#### [What needs to be done]
Reproduce word for word the line holding "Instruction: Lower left" and all lines after it in the data, through the end, leaving out pictures.

========================================================================

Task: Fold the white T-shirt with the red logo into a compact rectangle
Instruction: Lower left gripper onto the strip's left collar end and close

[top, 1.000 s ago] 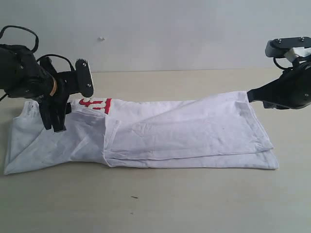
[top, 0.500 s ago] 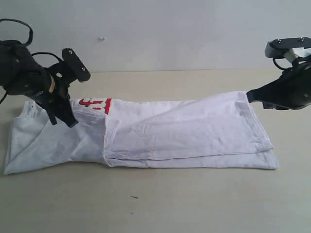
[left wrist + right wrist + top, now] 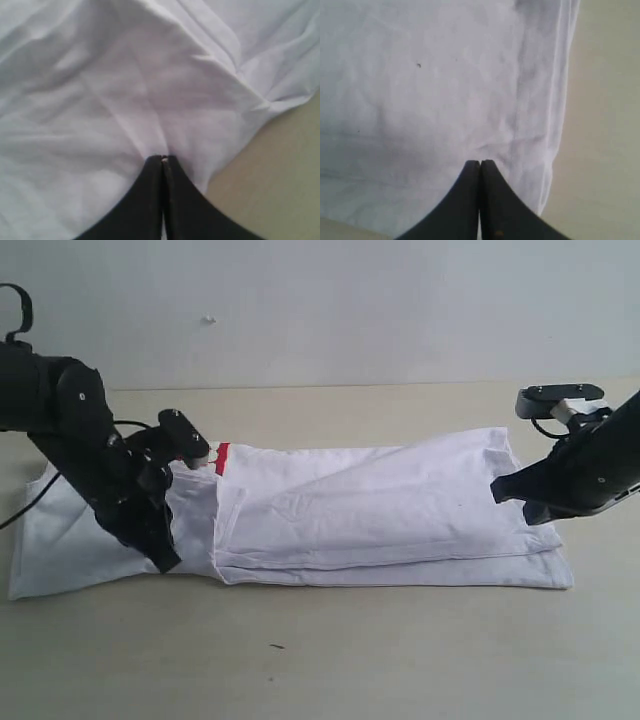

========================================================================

#### [Solved problem]
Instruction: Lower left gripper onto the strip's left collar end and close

[top, 1.000 s ago] 
[top, 0.500 s ago] 
[left wrist + right wrist + top, now] 

This answer has been written out in full.